Depuis l’éclatement du scandale Harvey Weinstein, le 5 octobre 2017, 47 hommes très médiatisés des Etats-Unis ont été licenciés ou ont été contraints de démissionner après avoir été accusés de comportements sexuels inappropriés, selon un décompte établi par le New York Times. Vingt-six autres hommes de premier plan ont par ailleurs été suspendus temporairement de leurs fonctions. (L'un d'entre eux sera réintégré. Le correspondant vedette du New York Times à la Maison Blanche, Glenn Thrush, reprend donc le chemin du  journal, mais pas au même poste après enquête sur des accusations de harcèlement sexuel, dont les conclusions indiquent, selon le quotidien, qu'"il ne mérite pas d'être licencié").

La dénonciation, plutôt que la délation, une nuance peu évidente 

En France, les choses sont plus lentes, commente Sandra Muller. On réfléchit beaucoup, on intellectualise, et on met du temps à agir. Et pourtant, la société est plus machiste en France qu’aux Etats-Unis, donc il y aurait de quoi faire. Pour l’instant, Emmanuel Macron a annoncé des mesures. La culture populaire s’empare petit à petit du thème : des vidéos, comme le clip du rappeur Vin’S, apparaissent. Tout ça, c’est bien, mais en ce qui concerne les dénonciations, c'est beaucoup plus compliqué en France qu'aux Etats-Unis. C'est très mal vu de dénoncer quelqu'un en France.
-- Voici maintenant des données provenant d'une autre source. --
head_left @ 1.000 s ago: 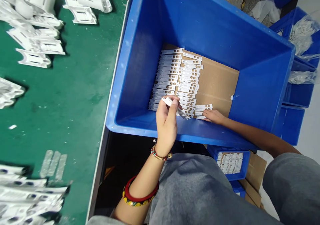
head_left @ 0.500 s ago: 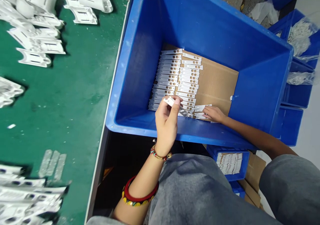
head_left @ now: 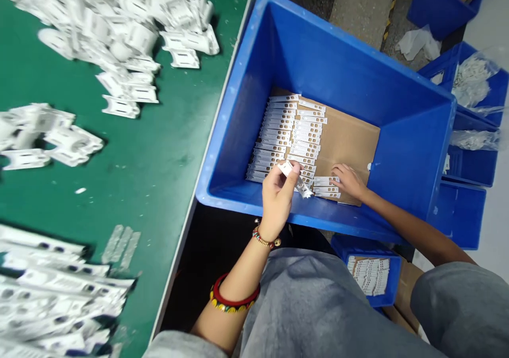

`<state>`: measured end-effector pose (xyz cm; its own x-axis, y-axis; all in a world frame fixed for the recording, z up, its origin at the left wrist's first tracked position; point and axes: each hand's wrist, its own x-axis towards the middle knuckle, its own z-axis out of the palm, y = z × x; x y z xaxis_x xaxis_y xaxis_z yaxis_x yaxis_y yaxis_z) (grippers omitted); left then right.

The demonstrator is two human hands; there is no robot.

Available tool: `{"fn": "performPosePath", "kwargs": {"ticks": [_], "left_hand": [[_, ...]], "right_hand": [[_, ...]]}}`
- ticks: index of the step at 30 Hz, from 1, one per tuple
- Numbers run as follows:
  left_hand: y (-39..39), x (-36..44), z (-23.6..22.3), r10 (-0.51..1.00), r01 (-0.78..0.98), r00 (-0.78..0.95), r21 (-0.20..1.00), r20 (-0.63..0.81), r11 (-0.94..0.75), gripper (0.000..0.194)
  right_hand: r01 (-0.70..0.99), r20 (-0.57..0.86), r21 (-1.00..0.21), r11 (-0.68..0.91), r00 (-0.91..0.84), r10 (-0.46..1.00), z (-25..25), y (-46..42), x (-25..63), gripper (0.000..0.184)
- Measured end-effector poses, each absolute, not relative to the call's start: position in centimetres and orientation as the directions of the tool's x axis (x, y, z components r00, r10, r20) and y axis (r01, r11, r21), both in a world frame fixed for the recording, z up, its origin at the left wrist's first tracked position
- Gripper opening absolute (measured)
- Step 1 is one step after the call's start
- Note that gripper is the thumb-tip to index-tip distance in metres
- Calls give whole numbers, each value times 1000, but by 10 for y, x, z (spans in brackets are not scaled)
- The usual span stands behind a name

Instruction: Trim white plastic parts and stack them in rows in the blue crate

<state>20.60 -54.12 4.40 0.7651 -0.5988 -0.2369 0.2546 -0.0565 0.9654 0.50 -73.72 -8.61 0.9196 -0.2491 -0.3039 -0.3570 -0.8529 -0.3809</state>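
The left hand (head_left: 276, 201) is raised just inside the near rim of a blue plastic crate (head_left: 330, 66), and its fingers (head_left: 289, 179) are pinched closed on a white strip (head_left: 287, 169), which angles down and to the right, its far end just above the packed rows. The right hand (head_left: 349, 182) lies palm down inside the same crate, its fingers (head_left: 337, 173) loosely extended, gripping nothing and touching the end of a short stack of strips (head_left: 326, 188). That stack lies crosswise to two long rows of overlapping white strips (head_left: 278, 130) with brownish holes, all resting on a cardboard sheet (head_left: 350, 135) that lines the crate floor. A red bangle (head_left: 234, 297) and a beaded bracelet (head_left: 263, 238) circle the left arm. To the left, a green tabletop (head_left: 159, 188) carries heaps of white molded plastic parts (head_left: 119, 29). Below the large crate sits a smaller blue crate (head_left: 377, 289) holding more strips (head_left: 369, 276). Farther right, blue bins (head_left: 469, 215) hold clear bags of small white parts (head_left: 471, 82).
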Motion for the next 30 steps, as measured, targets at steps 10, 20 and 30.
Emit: {"fn": "performPosePath", "kwargs": {"ticks": [10, 20, 30], "left_hand": [[-511, 165, 84, -674, -188, 715, 979, 189, 75, 31], [-320, 153, 67, 210, -25, 961, 810, 182, -585, 28], [-284, 193, 17, 647, 419, 758, 696, 86, -583, 43]], "right_hand": [[-327, -307, -923, -202, 944, -124, 61, -631, 47, 64], [-211, -213, -913, -349, 977, -33, 70, -521, 171, 30], [-26, -230, -406, -913, 970, 74, 73, -382, 362, 43]]}}
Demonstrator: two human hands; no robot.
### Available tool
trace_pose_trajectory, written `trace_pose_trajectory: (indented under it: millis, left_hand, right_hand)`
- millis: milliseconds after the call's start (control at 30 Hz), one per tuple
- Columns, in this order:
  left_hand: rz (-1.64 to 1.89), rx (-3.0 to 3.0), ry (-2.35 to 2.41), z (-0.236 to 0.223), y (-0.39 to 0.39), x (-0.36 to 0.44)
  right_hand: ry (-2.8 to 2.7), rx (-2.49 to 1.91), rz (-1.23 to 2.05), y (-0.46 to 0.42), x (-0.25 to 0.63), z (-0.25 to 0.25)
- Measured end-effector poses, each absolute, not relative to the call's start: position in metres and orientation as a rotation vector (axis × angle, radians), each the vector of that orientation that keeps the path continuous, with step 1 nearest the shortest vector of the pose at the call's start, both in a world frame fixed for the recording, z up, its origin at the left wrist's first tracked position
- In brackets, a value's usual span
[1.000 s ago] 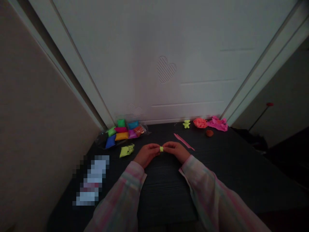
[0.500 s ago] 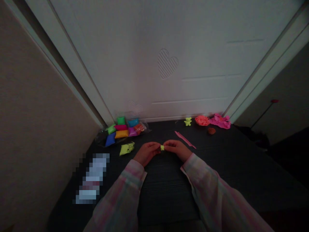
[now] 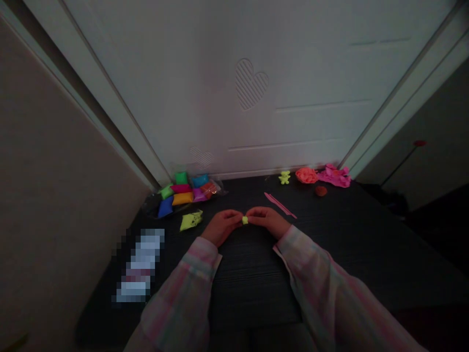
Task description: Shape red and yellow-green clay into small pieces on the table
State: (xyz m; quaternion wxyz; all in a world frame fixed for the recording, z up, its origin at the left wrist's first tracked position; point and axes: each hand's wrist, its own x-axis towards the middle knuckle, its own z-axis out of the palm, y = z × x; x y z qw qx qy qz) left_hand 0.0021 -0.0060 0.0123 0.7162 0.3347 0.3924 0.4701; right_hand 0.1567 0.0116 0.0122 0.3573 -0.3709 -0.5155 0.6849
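Note:
A small lump of yellow modelling clay [image 3: 245, 220] is pinched between the fingertips of both hands, just above the dark table. My left hand [image 3: 222, 227] closes on it from the left, thumb and forefinger together. From the other side my right hand [image 3: 268, 220] grips it the same way. Left of my left hand lies a yellow clay packet [image 3: 191, 221] with dark print. Beyond my right hand are pink modelling tools [image 3: 280, 205], lying slantwise. A yellow bear figure [image 3: 284, 177] sits farther back.
Several coloured clay packets [image 3: 182, 198] in clear plastic lie at the back left. A coral ruffled piece [image 3: 307, 175], a pink piece [image 3: 334, 175] and a small brown piece [image 3: 321, 191] lie back right. A blurred-out pale object [image 3: 142, 264] lies left. A white door [image 3: 205, 98] stands behind the table [image 3: 252, 293].
The view has tilted slightly, so everything sits a little higher in it. Both hands still pinch the clay, their fingertips now closer together around it.

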Motion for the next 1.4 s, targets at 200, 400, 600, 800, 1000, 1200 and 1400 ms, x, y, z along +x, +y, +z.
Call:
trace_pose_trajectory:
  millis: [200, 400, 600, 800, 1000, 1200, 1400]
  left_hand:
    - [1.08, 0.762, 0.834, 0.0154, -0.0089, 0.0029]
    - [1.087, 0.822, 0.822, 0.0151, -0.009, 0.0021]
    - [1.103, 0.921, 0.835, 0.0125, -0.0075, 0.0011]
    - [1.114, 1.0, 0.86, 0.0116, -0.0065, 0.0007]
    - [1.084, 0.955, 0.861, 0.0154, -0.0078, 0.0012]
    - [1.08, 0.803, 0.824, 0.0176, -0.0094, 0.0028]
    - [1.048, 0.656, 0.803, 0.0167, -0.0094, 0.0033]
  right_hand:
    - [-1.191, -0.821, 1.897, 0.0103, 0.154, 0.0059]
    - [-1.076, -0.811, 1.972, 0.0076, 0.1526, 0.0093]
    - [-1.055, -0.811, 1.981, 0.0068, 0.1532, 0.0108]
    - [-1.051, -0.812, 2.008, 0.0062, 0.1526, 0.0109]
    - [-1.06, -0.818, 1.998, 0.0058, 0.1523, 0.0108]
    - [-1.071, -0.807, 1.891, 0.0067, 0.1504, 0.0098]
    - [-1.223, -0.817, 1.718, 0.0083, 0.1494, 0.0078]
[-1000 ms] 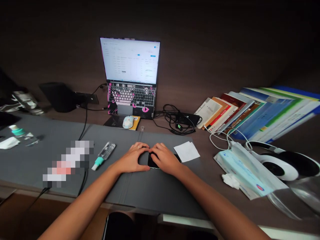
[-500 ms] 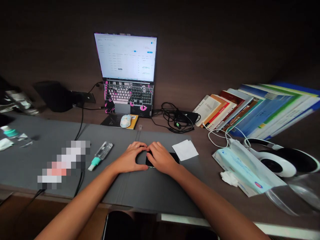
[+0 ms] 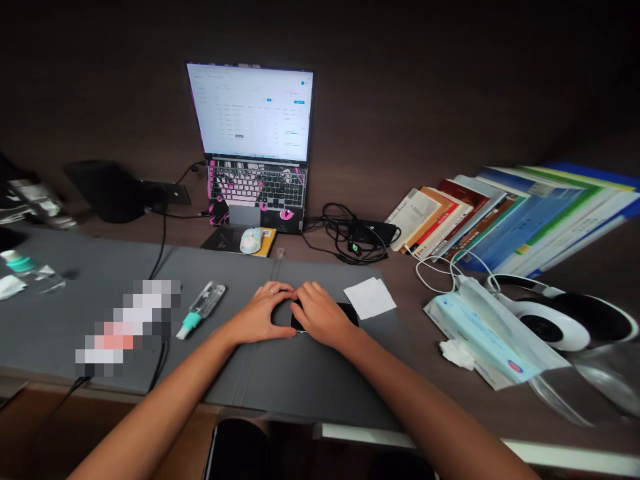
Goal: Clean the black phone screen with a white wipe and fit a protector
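A dark flat smartphone lies on the grey desk mat, partly covered by my right hand. My left hand curves in a C at the phone's left end, thumb by the near corner and fingers by the far corner; a ring shows on one finger. Across the phone lies my right hand, its fingers curled over the far left corner and its thumb at the left edge. The fingertips of both hands meet there, so any small thing between them is hidden. Beside the phone rests a white paper square.
A spray bottle lies left of my hands. Behind stand an open laptop and a mouse on a booklet. Black cables, leaning books, a tissue pack, a crumpled tissue and headphones occupy the right.
The view has shifted very slightly. Both hands keep nearly the same pose at the phone, and the phone has not visibly moved on the mat.
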Demonstrator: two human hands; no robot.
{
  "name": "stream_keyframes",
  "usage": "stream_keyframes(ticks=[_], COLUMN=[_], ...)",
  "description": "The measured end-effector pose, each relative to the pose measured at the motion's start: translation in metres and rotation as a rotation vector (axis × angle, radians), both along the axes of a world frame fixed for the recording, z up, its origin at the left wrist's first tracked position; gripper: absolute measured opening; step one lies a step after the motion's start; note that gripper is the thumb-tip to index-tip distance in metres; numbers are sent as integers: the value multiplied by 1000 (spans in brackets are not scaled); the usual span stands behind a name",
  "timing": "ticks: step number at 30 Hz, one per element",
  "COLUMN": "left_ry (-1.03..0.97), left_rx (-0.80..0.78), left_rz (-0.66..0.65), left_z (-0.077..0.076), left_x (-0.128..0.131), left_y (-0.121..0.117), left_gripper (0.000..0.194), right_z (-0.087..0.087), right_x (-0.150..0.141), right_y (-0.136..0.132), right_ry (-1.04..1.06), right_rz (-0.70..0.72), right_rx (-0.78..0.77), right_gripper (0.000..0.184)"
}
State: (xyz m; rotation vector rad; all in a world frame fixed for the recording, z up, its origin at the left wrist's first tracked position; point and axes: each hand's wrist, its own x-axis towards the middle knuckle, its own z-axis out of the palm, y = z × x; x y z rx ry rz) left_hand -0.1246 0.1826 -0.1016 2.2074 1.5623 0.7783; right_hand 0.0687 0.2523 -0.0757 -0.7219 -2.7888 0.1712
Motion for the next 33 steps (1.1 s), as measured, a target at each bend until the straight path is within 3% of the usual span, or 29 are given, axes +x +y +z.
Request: stream_keyframes(ticks=[16, 33], left_ry=[1, 18], left_rx=[10, 40], left_rz=[-3, -11], left_z=[-4, -6], left_x=[-1, -4], left_y=[2, 1], left_gripper=[67, 72], right_z=[-5, -4], right_x=[-8, -7], right_y=[0, 1], right_ry=[-22, 26], right_rz=[-28, -37], right_rx=[-1, -48], right_gripper=[63, 69])
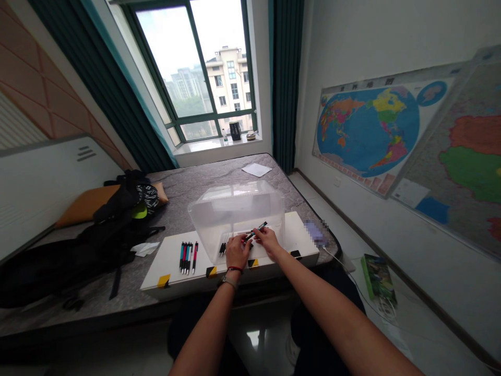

Un point de vue qui fut exprimé en France par le ministre de l'Economie, et dans lequel se sont retrouvés des citoyens mais aussi des citoyennes : 
Pour Sandra Muller, la dénonciation, contrairement à la délation, est pourtant quelque chose de positif. “A New York, après la tentative d’attentat du 11 décembre, la première réaction de la police a été de demander aux gens ‘Si vous avez vu quelque chose, dites quelque chose.’ En France, je crois qu’on est encore traumatisés par Vichy.
 
Je ne suis pas féministe. Je n'aime pas ce mot
Sandra Muller 
Même à des milliers de kilomètres de son pays natal, Sandra Muller garde les yeux rivés sur l'Hexagone. Elle voudrait trouver un moyen de répondre de façon constructive aux témoignages, parfois durs, qu’elle reçoit. “J’aimerais créer une association pour accompagner les victimes quand elles sont plusieurs, afin de les aider à porter plainte et éventuellement mettre en place un système de partage de frais d’avocat”, dit-elle. “Mais je ne suis pas sur place en France donc c’est compliqué.

Quant à l’option de rejoindre une association déjà existante, cela ne la convainc pas. “Je voudrais rester apolitique”, précise-t-elle. De plus, celle qui a contribué à faire émerger un mouvement de libération de la parole des femmes indique ne pas se retrouver dans les organisations féministes, dont certaines sont trop violentes selon elle. “Je sais que ça ne plaît pas que je dise ça mais je ne suis pas féministe, je n’aime pas ce mot. Pour moi, il suppose une opposition entre les hommes et les femmes qui me dérange", estime-t-elle. "Il faudrait inventer un autre terme.